— About this task —
An exact, complete copy of the lines below is the expected answer.

— Dataset extract —

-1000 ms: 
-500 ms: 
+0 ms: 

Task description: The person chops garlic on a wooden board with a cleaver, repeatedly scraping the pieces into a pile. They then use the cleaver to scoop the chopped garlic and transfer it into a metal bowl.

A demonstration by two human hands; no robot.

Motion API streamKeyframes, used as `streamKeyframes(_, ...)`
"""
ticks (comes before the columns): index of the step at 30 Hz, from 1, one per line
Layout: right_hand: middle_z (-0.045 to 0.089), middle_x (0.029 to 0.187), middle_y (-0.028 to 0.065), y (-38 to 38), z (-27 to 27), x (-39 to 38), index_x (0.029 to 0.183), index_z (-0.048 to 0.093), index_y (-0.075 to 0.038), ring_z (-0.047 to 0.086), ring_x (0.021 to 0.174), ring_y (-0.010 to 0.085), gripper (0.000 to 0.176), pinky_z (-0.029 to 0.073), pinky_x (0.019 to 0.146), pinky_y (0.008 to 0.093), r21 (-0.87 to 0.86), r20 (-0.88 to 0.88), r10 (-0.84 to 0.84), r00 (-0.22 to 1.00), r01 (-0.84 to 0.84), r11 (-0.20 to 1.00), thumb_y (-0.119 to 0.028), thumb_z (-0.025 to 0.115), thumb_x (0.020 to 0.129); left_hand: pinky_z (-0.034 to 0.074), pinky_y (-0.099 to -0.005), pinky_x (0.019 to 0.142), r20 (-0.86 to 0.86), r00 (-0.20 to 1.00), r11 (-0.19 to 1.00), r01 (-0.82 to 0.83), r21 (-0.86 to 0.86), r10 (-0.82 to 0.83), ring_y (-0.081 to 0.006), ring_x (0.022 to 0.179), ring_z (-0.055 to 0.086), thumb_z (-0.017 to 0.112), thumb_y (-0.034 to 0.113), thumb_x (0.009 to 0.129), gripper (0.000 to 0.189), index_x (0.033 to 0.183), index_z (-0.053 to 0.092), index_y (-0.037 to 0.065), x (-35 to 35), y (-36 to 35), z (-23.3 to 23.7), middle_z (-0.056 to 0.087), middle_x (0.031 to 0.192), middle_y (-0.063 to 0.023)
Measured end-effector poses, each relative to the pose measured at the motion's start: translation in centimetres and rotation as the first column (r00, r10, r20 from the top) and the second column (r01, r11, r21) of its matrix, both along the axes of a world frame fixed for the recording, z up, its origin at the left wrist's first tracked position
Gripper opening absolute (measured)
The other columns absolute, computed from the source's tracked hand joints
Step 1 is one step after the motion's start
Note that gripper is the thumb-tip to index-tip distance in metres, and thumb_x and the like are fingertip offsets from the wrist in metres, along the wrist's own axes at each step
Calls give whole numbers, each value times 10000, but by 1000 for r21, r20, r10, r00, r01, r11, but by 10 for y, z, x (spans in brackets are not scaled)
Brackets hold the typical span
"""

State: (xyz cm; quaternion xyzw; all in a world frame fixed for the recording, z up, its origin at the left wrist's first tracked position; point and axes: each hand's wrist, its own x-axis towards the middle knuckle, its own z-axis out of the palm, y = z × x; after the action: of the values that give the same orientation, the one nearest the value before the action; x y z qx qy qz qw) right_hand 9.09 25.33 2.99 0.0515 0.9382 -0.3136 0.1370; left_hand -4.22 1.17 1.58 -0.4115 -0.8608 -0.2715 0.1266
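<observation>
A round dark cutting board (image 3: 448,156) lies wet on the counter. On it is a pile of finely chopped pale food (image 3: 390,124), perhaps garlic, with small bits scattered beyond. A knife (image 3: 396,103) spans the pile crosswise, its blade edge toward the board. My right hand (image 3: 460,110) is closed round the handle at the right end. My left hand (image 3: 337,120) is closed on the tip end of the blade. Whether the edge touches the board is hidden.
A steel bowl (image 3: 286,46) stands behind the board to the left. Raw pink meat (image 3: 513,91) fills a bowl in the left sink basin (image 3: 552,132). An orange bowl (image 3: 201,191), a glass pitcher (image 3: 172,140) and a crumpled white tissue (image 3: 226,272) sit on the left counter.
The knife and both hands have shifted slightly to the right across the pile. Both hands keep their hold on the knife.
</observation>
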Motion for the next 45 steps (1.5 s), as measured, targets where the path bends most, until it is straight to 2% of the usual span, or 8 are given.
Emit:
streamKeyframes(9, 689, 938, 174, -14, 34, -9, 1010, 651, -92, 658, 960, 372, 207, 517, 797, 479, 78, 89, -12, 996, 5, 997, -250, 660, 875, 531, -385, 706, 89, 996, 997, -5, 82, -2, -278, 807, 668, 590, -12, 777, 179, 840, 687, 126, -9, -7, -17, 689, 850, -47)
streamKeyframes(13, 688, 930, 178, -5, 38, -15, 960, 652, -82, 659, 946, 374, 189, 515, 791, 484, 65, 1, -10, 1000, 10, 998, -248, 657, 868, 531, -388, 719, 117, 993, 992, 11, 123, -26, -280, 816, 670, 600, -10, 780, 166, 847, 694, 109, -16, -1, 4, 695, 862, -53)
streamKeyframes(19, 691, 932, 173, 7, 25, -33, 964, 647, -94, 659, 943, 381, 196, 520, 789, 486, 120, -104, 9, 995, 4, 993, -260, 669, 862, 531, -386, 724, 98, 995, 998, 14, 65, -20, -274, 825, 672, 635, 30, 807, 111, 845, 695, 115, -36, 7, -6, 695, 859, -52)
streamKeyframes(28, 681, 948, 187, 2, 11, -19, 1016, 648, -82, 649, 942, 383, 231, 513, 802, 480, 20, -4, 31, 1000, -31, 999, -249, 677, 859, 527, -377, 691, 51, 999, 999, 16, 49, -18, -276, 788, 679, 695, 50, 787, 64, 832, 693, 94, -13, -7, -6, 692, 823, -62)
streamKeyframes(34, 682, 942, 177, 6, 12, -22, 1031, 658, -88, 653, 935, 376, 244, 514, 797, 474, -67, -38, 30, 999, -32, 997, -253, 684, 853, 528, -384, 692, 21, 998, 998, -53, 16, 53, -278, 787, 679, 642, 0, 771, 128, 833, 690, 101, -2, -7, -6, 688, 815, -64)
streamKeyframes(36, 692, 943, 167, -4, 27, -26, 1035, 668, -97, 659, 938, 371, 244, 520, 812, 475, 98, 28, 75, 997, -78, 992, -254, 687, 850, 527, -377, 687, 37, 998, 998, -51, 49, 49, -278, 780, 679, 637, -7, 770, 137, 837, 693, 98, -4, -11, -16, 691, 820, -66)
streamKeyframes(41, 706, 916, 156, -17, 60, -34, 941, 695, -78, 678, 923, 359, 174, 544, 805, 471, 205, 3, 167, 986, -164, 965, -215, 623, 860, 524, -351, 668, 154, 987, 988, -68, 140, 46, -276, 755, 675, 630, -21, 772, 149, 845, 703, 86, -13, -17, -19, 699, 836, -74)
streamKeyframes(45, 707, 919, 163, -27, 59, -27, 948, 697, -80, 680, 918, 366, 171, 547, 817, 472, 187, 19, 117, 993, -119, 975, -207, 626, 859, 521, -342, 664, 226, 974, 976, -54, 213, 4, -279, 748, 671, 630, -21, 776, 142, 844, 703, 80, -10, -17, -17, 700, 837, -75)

— Result of the exercise —
-1000 ms: 
-500 ms: 
+0 ms: 

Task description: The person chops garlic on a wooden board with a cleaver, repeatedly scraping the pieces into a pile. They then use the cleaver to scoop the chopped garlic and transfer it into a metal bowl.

A demonstration by two human hands; no robot.

Motion API streamKeyframes, used as `streamKeyframes(_, ...)`
"""
ticks (comes before the columns): index of the step at 30 Hz, from 1, one per line
Layout: right_hand: middle_z (-0.045 to 0.089), middle_x (0.029 to 0.187), middle_y (-0.028 to 0.065), y (-38 to 38), z (-27 to 27), x (-39 to 38), index_x (0.029 to 0.183), index_z (-0.048 to 0.093), index_y (-0.075 to 0.038), ring_z (-0.047 to 0.086), ring_x (0.021 to 0.174), ring_y (-0.010 to 0.085), gripper (0.000 to 0.176), pinky_z (-0.029 to 0.073), pinky_x (0.019 to 0.146), pinky_y (0.008 to 0.093), r21 (-0.87 to 0.86), r20 (-0.88 to 0.88), r10 (-0.84 to 0.84), r00 (-0.22 to 1.00), r01 (-0.84 to 0.84), r11 (-0.20 to 1.00), thumb_y (-0.119 to 0.028), thumb_z (-0.025 to 0.115), thumb_x (0.020 to 0.129); left_hand: pinky_z (-0.034 to 0.074), pinky_y (-0.099 to -0.005), pinky_x (0.019 to 0.142), r20 (-0.86 to 0.86), r00 (-0.20 to 1.00), r11 (-0.19 to 1.00), r01 (-0.82 to 0.83), r21 (-0.86 to 0.86), r10 (-0.82 to 0.83), ring_y (-0.081 to 0.006), ring_x (0.022 to 0.179), ring_z (-0.055 to 0.086), thumb_z (-0.017 to 0.112), thumb_y (-0.034 to 0.113), thumb_x (0.009 to 0.129), gripper (0.000 to 0.189), index_x (0.033 to 0.183), index_z (-0.053 to 0.092), index_y (-0.037 to 0.065), x (-35 to 35), y (-36 to 35), z (-23.3 to 23.7), middle_z (-0.056 to 0.087), middle_x (0.031 to 0.192), middle_y (-0.063 to 0.023)
Measured end-effector poses, each relative to the pose measured at the motion's start: translation in centimetres and rotation as the first column (r00, r10, r20 from the top) and the second column (r01, r11, r21) of its matrix, both along the axes of a world frame fixed for the recording, z up, its origin at the left wrist's first tracked position
Gripper opening absolute (measured)
The other columns absolute, computed from the source's tracked hand joints
Step 1 is one step after the motion's start
Note that gripper is the thumb-tip to index-tip distance in metres, and thumb_x and the like are fingertip offsets from the wrist in metres, along the wrist's own axes at each step
Calls give whole numbers, each value times 10000, but by 1000 for r21, r20, r10, r00, r01, r11, but by 10 for y, z, x (spans in brackets are not scaled)
Brackets hold the typical span
"""

State: (xyz cm; quaternion xyzw; all in a world frame fixed for the recording, z up, its origin at the left wrist's first tracked position; point and axes: each hand's wrist, its own x-axis towards the middle knuckle, its own z-axis out of the palm, y = z × x; after the action: of the values that give the same orientation, the one nearest the value before the action; x y z qx qy qz qw) right_hand 9.09 25.33 2.99 0.0515 0.9382 -0.3136 0.1370; left_hand -4.22 1.17 1.58 -0.4115 -0.8608 -0.2715 0.1266
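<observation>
A round dark cutting board (image 3: 448,156) lies wet on the counter. On it is a pile of finely chopped pale food (image 3: 390,124), perhaps garlic, with small bits scattered beyond. A knife (image 3: 396,103) spans the pile crosswise, its blade edge toward the board. My right hand (image 3: 460,110) is closed round the handle at the right end. My left hand (image 3: 337,120) is closed on the tip end of the blade. Whether the edge touches the board is hidden.
A steel bowl (image 3: 286,46) stands behind the board to the left. Raw pink meat (image 3: 513,91) fills a bowl in the left sink basin (image 3: 552,132). An orange bowl (image 3: 201,191), a glass pitcher (image 3: 172,140) and a crumpled white tissue (image 3: 226,272) sit on the left counter.
The knife and both hands have shifted slightly to the right across the pile. Both hands keep their hold on the knife.
</observation>
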Motion for the next 45 steps (1.5 s), as measured, targets where the path bends most, until it is straight to 2% of the usual span, or 8 are given.
Emit:
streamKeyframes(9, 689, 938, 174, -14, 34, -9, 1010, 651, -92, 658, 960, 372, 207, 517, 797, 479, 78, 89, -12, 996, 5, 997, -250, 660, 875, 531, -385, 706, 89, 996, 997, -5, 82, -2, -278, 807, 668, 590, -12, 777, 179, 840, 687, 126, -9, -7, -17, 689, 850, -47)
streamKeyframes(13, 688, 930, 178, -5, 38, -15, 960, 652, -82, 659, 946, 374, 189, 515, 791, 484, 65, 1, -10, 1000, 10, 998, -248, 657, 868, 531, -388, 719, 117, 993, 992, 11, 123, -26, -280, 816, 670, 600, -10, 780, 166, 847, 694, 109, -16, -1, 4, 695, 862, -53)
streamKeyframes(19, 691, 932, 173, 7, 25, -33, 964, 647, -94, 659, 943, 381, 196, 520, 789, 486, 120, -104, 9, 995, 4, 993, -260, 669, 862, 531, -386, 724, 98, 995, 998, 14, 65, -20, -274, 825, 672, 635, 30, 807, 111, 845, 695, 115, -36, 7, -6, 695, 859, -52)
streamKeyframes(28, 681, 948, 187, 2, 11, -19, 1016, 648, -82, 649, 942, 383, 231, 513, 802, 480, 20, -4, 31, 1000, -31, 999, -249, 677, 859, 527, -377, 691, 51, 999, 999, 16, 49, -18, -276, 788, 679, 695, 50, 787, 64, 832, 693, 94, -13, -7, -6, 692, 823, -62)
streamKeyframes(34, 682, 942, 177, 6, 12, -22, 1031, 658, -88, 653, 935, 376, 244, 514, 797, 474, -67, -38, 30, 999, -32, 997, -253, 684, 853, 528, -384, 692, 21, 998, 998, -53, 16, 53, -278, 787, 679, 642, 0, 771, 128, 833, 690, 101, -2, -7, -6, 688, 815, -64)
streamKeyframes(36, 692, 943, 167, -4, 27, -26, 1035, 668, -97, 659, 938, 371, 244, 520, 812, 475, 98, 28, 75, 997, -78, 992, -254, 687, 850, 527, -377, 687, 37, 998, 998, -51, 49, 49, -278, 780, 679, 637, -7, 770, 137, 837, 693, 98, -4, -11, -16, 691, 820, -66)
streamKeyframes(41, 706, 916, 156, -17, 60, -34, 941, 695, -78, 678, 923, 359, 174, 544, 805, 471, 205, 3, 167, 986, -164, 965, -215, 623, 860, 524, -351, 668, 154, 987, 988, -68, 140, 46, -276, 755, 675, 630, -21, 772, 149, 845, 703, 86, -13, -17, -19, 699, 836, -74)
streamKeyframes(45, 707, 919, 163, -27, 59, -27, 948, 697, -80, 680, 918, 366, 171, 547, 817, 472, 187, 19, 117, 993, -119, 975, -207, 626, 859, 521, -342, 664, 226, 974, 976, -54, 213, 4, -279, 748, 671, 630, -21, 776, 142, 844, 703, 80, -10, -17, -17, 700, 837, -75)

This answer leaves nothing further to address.